# Map and Filter Group Work

In this exercise, we will revisit the group work assignment on reading and writing tables.  Below you will find the answer key for the earlier assignment.  Your task will be to convert all code to use `map` and `filter` whereever possible.

**Here are the rules**

1. Use `with_iter` from `more_itertools` combined with `csv.reader` to read tables.
2. Replace all comprehension with calls to `map` and/or `filter`
3. Write `lambda` helper functions for each `map` and `filter` 



<font color="red">**Question 1:**</font>  While rare in the modern era, it used to be common practice for teams to have player-managers, i.e. using a current player as a manager.  Compute the total number of runs scored by all player-managers (all time).

**Relevant Files:**  Managers.csv, Batting.csv

**Hint:** You will need to join the tables on `playerID` and `year`

**Step 1:** Import `with_iter` from `more_itertools`, `get` from `toolz`, and `reader` from `csv`

In [1]:
from more_itertools import with_iter
from csv import reader
from toolz import get

** Step 2:** Read *Manager.csv* and *Batting.csv* into Python

In [2]:
# Note the replicated code.  We will fix this in a future exercise
read_csv = lambda filename: list(reader(with_iter(open(filename))))
managers = read_csv("Managers.csv")
batting = read_csv("Batting.csv")

**Step 3:** Inspect the header of managers using `list` and `enumerate`.

In [3]:
managers_header = managers[0]
list(enumerate(managers_header))

[(0, 'playerID'),
 (1, 'yearID'),
 (2, 'teamID'),
 (3, 'lgID'),
 (4, 'inseason'),
 (5, 'G'),
 (6, 'W'),
 (7, 'L'),
 (8, 'rank'),
 (9, 'plyrMgr')]

**Step 4:** Filter out the player managers into a new file

In [4]:
player_managers = [r for r in managers if get(-1, r) == 'Y']

**Step 5:** Make a list of player managers IDs 

In [5]:
player_managers_IDs = [get(0, r) for r in player_managers]

**Step 6:** Inspect the batting header using `list` and `enumerate`.

In [6]:
batting_header = batting[0]
list(enumerate(batting_header))

[(0, 'playerID'),
 (1, 'yearID'),
 (2, 'stint'),
 (3, 'teamID'),
 (4, 'lgID'),
 (5, 'G'),
 (6, 'AB'),
 (7, 'R'),
 (8, 'H'),
 (9, '2B'),
 (10, '3B'),
 (11, 'HR'),
 (12, 'RBI'),
 (13, 'SB'),
 (14, 'CS'),
 (15, 'BB'),
 (16, 'SO'),
 (17, 'IBB'),
 (18, 'HBP'),
 (19, 'SH'),
 (20, 'SF'),
 (21, 'GIDP')]

**Step 7:** Filter out the runs from *Batting.csv* for all player managers

In [7]:
runs = [int(get(7, r)) for r in batting if get(0,r) in player_managers_IDs]
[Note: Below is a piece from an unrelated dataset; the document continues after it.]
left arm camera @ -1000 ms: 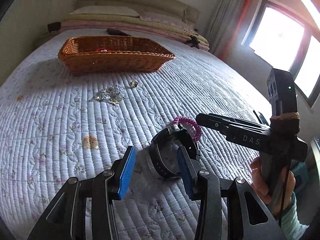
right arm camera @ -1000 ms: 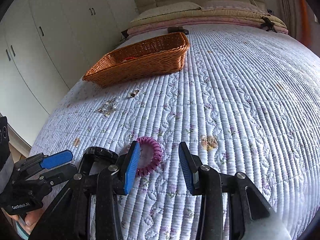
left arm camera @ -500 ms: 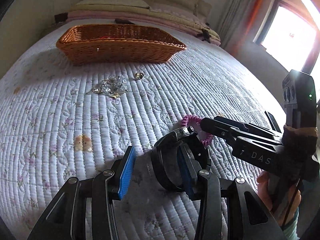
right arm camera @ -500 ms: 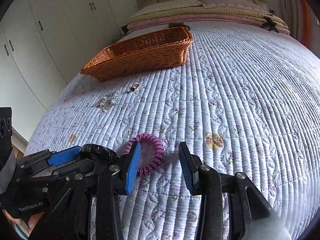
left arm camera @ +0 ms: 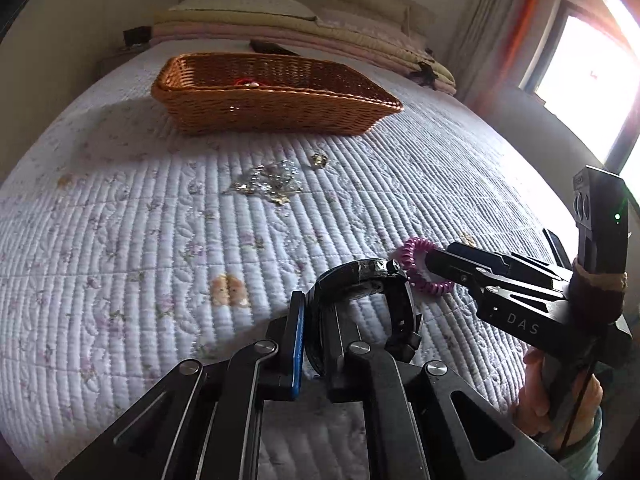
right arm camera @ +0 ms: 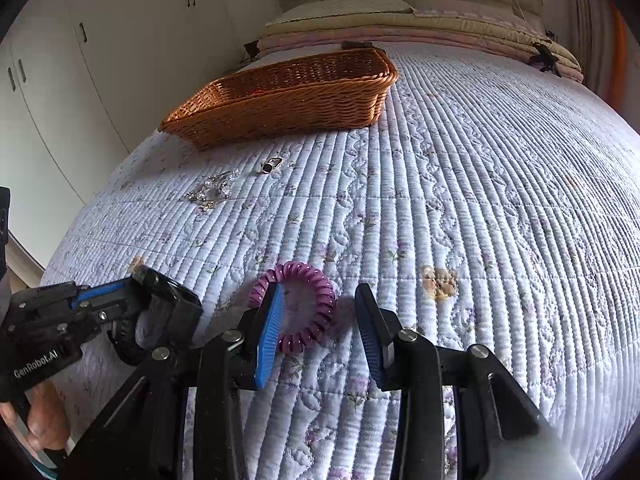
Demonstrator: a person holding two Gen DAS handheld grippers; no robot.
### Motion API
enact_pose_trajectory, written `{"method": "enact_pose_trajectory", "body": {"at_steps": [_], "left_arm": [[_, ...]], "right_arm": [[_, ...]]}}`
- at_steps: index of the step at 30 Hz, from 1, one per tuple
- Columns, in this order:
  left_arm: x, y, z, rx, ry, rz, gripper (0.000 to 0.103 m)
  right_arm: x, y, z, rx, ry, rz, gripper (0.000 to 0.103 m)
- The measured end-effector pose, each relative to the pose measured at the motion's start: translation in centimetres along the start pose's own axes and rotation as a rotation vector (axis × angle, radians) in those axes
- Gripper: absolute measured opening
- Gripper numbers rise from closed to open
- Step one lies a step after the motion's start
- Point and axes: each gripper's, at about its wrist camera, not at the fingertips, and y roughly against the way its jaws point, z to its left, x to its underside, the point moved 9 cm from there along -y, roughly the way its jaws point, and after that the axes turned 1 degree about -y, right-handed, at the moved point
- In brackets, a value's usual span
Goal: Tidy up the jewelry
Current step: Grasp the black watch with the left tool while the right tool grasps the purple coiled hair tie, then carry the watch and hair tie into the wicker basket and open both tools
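My left gripper (left arm camera: 316,316) is shut on the strap of a black wristwatch (left arm camera: 368,280), also seen in the right wrist view (right arm camera: 160,300). My right gripper (right arm camera: 320,312) is open around the near side of a purple spiral hair tie (right arm camera: 294,304) lying on the quilt; the hair tie also shows in the left wrist view (left arm camera: 420,264). A wicker basket (left arm camera: 272,100) stands further up the bed with a red item inside. A silver jewelry pile (left arm camera: 268,182) and a small ring (left arm camera: 319,160) lie in front of it.
The white quilted bed cover (right arm camera: 460,200) spans both views. Folded blankets and pillows (right arm camera: 400,20) lie at the head of the bed. White wardrobe doors (right arm camera: 60,80) stand on the left and a bright window (left arm camera: 580,80) on the right.
My left gripper has closed on the watch strap. My right gripper has moved forward so its fingers straddle the hair tie.
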Motion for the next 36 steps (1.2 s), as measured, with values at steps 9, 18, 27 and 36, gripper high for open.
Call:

**Step 8:** Total the runs

In [8]:
sum(runs)

159530

<font color="red">**Question 2:**</font> Create a table of statistics on pitching that contains the following information:

* players_name, 
* year, 
* team_name, (**BONUS**)
* wins(W), 
* losses(L), 
* complete games (CG), 
* innings pitched (IP)

Write this information to a file named **PitchingNames.csv** and include this file with your submission.

**Edit:** Do this for the last 10 years.

**Bonus:** Do this for all time.

**Hint:** You can speed this up by filtering the master table, keeping only rows related to pitchers.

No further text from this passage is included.